Saturday, August 11, 2012
JOURNAL: CHILDHOOD MEMORIES...OF LOST IN SPACE
I don't know if combining Forbidden Planet with Seinfeld and Gilligan's Island is exactly on target, but there are elements of all three. I was in second grade when this show premiered, and I never missed an episode. The stories were always interesting to me, and even at age eight the character of Dr. Smith absolutely captured my imagination. There are aspects of this fellow that are so very interesting - here is a guy with a great deal of education who never seems to have learned anything from the mythology he is always reciting to everyone, as in "All That Glitters", my all-time favorite episode. He didn't remember the tragedy of King Midas when he was making his wish? His greed and his cowardice override any mental advantage he may have. He is truly the George Costanza of space exploration - whenever he stumbles upon a piece of good fortune he has to milk it for all it's worth until the whole situation turns on him. Then there are the children - Will and Penny. No matter what Dr. Smith does they still like the guy, and he does a lot. He bargains with aliens to take Will's brain for their experiments instead of his, and in another episode turns Penny into platinum, although he does feel remorse about the latter deed. In fact, the children are Smith's only friends. He is merely tolerated by the adults, and for good reason.
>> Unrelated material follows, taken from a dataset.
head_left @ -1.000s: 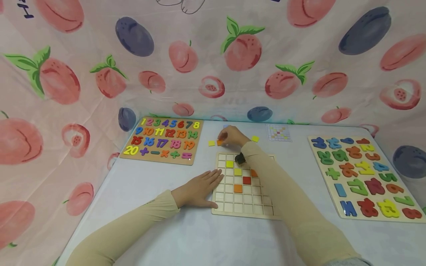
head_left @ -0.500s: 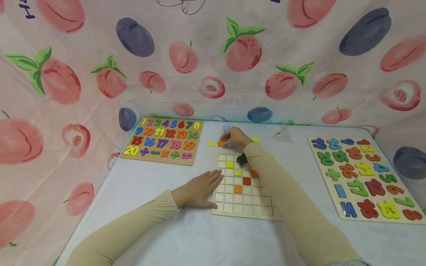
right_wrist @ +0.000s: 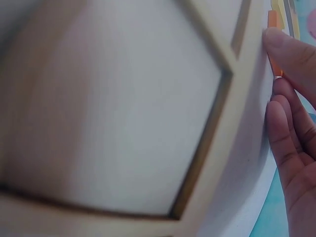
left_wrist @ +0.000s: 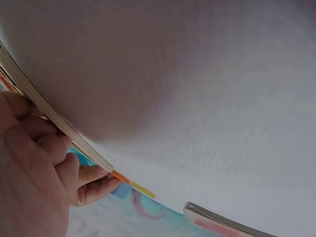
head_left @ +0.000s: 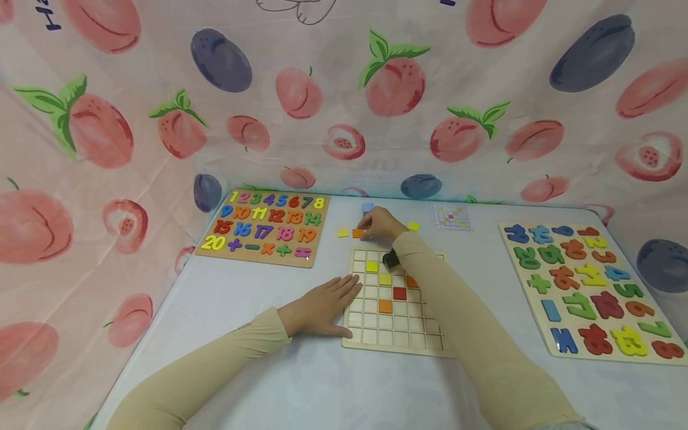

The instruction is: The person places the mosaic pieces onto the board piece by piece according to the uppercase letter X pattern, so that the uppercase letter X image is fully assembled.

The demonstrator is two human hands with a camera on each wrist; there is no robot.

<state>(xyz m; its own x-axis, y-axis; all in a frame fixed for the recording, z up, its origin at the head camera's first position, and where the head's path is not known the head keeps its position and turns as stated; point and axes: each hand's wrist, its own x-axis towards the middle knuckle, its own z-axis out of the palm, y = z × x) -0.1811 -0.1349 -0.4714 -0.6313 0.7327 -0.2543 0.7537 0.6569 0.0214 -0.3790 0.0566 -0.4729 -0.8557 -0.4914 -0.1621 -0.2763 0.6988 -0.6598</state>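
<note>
In the head view my left hand [head_left: 321,306] rests with fingers spread on the left edge of a wooden grid board [head_left: 395,346]. Its fingers lap over the board's side in the left wrist view. Beyond the board's far edge, my right hand [head_left: 381,224] pinches an orange square tile [head_left: 357,233] at the table; the thumb and fingertips are on it in the right wrist view. Set in the grid are yellow tiles, a red tile [head_left: 399,293] and an orange one [head_left: 385,306]. My right forearm hides the board's right part.
Loose yellow tiles [head_left: 343,233] and a blue tile [head_left: 368,207] lie behind the board. A printed pattern card [head_left: 452,216] is at the back. Number puzzle boards stand left [head_left: 269,230] and right [head_left: 586,292]. A patterned cloth [head_left: 344,89] walls the table's back.
My right hand has shifted slightly right while staying at the orange tile, and the blue tile behind it shows more. The left hand has kept its place.
</note>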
There is the "innocence and chastity beyond reason" element that was part of Gilligan's Island and is part of this show too. Despite the only natural and healthy attraction between Major Donald West and Judy Robinson, we are to believe that nothing really happens between the two for years on end. Also like Gilligan's Island, although the group's first priority starts off as finding a way to return to earth, eventually they settle into a kind of domestic tranquility and seem to make peace with their situation of being "lost in space".
Of course, rewatching this series over forty years later, it is not quite as great as I remembered it, but it is still great fun and Smith is still a fascinating character. It's also interesting to see what people in the 1960's thought earthly civilization would be like in 1997. It's humorous yet somewhat tragic to see the optimistic viewpoint people had of the future in the 1960's pertaining to human nature. What the series' creators couldn't foresee is that today people are much more like Zachary Smith than the Robinson family - at least the people in charge of things are.
The show makes you feel you are apart of the action. You get sad when the show gets sad, you feel happy when Robinson's are happy. You feel angry at Doctor Smith when he is up to his old tricks. The show has empathy for other forms of life they come across. It allows you to see things from their point of view and not just humans! This show is pure fantasy. It's pure imagination. That's why you shouldn't care if it's camp or not! The show, although was serious in the first few episodes, Irwin Allen obviously wanted to have fun and make people enjoy the adventure
I can still remember the horror and fascination of space in the mid-1970s, which at the time was completely new terrain. Giant blobs, tentacled creatures, plastic ray guns, laser beams - it didn't matter what tricks the producers employed, it was all NEW STUFF as far as I was concerned. Of course, if you compare the props, effects and plots with today's sci-fi, you'd probably burst out laughing and scoff at how primitive it was back then. When you were 5 years old and you sat in your parents' living room, hunched over a black-and-white TV set, scared out of your wits, yet thrilled to bits at the harrowing adventures of the Robinsons. You buy it because maybe even at that young age, you had a crush on Penny Robinson (Angela Cartwright) and you want to try and grasp that feeling again, which at the time was also NEW STUFF to you. So this is first and foremost a trip down memory lane and it won't appeal to anyone who never watched the show as a kid.